Why do we spend thousands on a few when the same amounts of money could restore or expand opportunities for many? Why do we focus on the fortunate few while the foundations of our programs rot through eliminated junior high programs and pay-for-play senior high programs?
No one can argue that some of these trips do some of our students some good. But do they offer enough good for the few at a time when many students aren’t being offered even the basic opportunities of interscholastic athletics?

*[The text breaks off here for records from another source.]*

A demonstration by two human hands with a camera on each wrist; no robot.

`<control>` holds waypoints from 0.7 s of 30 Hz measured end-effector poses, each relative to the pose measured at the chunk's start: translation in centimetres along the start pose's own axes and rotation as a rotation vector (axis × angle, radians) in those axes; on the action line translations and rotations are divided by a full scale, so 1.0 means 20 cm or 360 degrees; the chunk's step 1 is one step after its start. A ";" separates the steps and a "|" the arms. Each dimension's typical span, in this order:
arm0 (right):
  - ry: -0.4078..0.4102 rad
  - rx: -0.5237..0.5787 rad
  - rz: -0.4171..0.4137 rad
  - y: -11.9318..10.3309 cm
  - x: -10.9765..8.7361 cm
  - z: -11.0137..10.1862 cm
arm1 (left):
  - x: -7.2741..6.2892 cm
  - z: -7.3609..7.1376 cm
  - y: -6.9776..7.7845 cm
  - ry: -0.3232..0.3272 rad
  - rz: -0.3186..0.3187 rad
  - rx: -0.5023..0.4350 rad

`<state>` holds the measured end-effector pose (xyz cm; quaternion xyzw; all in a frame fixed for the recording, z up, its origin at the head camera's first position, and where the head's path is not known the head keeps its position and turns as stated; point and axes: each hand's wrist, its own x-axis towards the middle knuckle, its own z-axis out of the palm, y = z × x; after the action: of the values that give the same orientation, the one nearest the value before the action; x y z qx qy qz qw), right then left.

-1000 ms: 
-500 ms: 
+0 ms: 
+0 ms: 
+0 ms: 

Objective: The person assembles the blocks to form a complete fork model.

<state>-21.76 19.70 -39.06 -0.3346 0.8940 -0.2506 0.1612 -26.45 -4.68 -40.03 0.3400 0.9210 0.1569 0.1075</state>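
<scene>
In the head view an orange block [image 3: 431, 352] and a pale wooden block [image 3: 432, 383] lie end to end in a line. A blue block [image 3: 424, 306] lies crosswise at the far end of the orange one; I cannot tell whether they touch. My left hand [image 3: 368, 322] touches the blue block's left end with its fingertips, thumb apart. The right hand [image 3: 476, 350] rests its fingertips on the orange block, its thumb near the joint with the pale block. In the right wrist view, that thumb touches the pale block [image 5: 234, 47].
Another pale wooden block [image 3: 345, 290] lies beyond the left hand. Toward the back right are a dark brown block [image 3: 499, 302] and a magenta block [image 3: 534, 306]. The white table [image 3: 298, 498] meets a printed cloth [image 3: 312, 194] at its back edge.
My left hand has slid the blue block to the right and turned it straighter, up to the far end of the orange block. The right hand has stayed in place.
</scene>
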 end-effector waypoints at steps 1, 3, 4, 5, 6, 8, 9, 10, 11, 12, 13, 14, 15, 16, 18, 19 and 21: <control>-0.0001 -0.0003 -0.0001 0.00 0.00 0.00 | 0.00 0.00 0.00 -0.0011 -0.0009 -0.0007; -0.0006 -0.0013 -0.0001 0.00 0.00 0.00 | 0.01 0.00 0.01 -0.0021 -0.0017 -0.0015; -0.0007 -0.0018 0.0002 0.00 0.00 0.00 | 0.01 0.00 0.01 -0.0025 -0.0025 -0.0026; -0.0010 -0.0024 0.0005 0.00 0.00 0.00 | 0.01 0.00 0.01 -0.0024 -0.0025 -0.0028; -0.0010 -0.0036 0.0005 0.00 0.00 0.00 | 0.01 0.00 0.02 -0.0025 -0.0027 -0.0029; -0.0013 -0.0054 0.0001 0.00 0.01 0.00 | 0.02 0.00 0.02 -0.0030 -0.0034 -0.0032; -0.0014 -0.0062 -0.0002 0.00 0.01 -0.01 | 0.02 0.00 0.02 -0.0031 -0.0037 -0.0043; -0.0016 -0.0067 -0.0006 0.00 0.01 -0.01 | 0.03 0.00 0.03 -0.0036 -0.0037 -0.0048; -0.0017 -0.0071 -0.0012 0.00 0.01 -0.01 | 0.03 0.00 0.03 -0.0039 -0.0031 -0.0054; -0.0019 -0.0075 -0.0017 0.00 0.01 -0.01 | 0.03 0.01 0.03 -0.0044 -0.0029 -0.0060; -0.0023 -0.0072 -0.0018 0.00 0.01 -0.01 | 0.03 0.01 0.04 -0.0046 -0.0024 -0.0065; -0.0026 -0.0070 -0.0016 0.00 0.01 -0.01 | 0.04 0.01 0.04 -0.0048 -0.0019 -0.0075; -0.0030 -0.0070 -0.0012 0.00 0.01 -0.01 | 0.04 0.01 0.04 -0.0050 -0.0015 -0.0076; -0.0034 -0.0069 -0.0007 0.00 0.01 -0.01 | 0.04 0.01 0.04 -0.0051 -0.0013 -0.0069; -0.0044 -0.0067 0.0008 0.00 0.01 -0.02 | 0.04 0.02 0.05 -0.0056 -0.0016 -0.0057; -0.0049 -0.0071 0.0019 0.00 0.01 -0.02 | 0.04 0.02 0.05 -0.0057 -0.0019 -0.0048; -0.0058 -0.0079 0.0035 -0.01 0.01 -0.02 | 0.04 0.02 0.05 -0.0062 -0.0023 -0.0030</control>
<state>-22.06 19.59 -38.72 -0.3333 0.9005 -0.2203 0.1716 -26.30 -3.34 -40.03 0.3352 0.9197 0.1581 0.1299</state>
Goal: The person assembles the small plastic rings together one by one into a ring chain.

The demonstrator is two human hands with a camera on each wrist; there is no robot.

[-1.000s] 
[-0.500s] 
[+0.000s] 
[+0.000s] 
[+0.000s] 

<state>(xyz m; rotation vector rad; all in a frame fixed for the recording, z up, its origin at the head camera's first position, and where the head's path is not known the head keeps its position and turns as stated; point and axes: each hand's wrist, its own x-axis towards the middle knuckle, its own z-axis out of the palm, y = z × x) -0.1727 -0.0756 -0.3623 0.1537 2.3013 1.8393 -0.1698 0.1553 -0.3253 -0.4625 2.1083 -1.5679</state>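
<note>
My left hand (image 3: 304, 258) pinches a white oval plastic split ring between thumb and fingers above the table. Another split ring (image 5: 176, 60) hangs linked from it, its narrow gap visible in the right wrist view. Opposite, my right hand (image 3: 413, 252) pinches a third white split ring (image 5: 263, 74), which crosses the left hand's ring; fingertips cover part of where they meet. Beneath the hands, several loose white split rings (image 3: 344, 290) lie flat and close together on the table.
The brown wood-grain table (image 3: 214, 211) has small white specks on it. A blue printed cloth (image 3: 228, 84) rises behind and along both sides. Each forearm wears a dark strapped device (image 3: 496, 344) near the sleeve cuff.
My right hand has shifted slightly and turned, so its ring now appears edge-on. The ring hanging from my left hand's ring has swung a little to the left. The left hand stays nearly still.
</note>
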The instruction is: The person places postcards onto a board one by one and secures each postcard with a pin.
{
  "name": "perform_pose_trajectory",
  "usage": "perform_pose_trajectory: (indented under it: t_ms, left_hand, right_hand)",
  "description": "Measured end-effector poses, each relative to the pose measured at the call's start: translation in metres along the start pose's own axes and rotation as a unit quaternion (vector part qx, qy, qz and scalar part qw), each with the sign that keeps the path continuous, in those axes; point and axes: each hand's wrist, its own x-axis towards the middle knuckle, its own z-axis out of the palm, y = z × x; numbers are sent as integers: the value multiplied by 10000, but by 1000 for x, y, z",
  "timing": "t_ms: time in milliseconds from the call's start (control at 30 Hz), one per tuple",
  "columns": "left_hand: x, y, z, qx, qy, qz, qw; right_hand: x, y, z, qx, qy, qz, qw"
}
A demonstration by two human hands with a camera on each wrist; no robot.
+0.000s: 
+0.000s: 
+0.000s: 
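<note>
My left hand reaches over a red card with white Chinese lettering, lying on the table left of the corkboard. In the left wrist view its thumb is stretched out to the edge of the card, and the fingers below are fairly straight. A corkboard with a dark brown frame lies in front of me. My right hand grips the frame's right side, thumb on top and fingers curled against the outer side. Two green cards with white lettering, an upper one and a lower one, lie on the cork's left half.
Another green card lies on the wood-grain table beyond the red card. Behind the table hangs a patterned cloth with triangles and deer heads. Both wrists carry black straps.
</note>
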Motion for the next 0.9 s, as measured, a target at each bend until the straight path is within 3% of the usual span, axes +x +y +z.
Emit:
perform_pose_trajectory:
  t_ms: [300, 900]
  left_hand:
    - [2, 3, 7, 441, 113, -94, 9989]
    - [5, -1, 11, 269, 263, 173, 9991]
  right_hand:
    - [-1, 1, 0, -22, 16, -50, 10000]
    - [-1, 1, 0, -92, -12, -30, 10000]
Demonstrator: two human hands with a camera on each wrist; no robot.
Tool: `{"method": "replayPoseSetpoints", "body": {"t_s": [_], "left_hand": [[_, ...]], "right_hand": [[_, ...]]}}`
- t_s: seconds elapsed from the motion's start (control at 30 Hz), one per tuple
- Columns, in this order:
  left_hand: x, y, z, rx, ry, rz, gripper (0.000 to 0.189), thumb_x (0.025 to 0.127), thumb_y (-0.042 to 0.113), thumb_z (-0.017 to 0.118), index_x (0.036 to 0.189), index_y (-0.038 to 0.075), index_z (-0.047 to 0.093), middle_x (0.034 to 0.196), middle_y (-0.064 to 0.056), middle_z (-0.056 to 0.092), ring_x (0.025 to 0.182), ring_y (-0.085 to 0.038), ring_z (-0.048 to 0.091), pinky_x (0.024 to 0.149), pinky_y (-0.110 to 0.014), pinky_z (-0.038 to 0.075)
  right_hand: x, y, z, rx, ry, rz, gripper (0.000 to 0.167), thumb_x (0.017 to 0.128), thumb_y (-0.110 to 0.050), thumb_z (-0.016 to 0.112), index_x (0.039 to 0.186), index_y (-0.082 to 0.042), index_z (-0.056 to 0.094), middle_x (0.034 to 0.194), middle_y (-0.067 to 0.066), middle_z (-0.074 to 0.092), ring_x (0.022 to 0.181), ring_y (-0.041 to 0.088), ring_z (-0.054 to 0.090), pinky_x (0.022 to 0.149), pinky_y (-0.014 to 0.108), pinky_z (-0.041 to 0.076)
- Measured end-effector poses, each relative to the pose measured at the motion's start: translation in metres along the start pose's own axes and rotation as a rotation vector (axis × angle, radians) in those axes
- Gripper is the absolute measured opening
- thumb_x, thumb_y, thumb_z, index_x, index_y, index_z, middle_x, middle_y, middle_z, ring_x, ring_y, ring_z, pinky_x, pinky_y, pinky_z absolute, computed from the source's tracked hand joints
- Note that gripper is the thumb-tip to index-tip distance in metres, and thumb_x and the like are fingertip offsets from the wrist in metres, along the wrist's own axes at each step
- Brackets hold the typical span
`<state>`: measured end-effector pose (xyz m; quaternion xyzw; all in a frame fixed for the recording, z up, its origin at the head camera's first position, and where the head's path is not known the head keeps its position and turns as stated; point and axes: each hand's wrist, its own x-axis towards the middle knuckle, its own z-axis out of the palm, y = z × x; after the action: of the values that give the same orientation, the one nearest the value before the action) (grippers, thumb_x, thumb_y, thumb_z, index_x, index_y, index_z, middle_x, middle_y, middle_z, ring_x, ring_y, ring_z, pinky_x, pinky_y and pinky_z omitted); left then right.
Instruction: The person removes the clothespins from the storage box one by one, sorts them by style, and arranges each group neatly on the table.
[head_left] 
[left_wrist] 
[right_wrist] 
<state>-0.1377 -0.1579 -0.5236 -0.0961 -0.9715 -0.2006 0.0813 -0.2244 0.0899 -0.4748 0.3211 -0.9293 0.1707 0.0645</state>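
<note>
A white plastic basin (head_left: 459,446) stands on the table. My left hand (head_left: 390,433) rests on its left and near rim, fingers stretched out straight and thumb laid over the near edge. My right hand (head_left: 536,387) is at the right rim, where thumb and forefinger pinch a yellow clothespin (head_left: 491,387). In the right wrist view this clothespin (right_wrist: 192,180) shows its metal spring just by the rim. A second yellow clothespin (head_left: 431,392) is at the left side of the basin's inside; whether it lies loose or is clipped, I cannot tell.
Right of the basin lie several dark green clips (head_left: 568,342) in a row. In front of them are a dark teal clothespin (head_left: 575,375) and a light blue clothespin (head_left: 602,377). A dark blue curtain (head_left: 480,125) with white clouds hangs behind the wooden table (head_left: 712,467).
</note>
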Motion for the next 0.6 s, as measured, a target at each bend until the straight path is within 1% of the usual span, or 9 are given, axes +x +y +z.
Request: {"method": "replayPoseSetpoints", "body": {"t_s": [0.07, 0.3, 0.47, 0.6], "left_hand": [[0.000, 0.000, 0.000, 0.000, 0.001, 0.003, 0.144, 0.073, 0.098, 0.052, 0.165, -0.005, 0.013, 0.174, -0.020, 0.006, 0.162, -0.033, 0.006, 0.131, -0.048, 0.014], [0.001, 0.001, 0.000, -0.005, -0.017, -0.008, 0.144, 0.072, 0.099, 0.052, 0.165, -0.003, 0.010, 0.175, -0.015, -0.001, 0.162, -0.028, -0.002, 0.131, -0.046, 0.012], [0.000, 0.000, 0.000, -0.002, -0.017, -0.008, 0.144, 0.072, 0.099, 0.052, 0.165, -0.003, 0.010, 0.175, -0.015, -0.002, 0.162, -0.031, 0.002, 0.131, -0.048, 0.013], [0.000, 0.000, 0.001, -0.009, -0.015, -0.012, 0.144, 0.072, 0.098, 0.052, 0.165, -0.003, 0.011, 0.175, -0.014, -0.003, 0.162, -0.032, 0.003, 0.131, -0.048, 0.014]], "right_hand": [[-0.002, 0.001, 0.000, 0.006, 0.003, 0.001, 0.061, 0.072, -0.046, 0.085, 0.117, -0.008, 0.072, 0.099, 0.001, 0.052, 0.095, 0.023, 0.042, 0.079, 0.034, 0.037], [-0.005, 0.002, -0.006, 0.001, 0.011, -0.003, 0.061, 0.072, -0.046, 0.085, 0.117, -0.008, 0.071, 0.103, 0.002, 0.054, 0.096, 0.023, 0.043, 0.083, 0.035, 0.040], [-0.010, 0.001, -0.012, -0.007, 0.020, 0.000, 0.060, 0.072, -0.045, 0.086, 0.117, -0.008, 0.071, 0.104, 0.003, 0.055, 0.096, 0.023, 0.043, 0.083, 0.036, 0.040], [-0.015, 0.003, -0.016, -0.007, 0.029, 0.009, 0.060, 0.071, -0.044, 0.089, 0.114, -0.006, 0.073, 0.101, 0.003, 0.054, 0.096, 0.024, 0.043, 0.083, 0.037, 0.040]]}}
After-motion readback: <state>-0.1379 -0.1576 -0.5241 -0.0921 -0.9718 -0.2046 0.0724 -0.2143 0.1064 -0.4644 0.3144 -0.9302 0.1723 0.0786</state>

Local leadership should say “No” to requests to support expensive international trips. There’s need for them to put more into the foundation of our programs and less into foreign travel.
Student-Centered Sports
November 1, 2013
We boldly, unapologetically and repeatedly state that interscholastic athletics are different than sports programs on any other level by any other sponsor – different because these programs are school-sponsored and, to an extent like no other, student-centered. But what does that really mean?
The easier to describe – school-sponsored – means that interscholastic athletics are conducted by schools themselves. They are administered under the auspices of boards of education, with responsibilities delegated to administrators, and then to coaches, who are closely supervised by those administrators under the broad policies and procedures approved by their local boards of education.
The more difficult to describe – student-centered – means that our orientation starts with students. We think first about how many we can include, not how many we exclude. We adopt rules not to be elite but to enhance the experience for students, knowing that the higher the standards we establish for eligibility and conduct, the greater the benefit to the students, their schools and the surrounding community.
In a student-centered program, thought is given not only to the students who want exceptions to rules, but also to the other students who would be displaced if those exceptions were made.
In a student-centered program, we consider the whole child and all the children.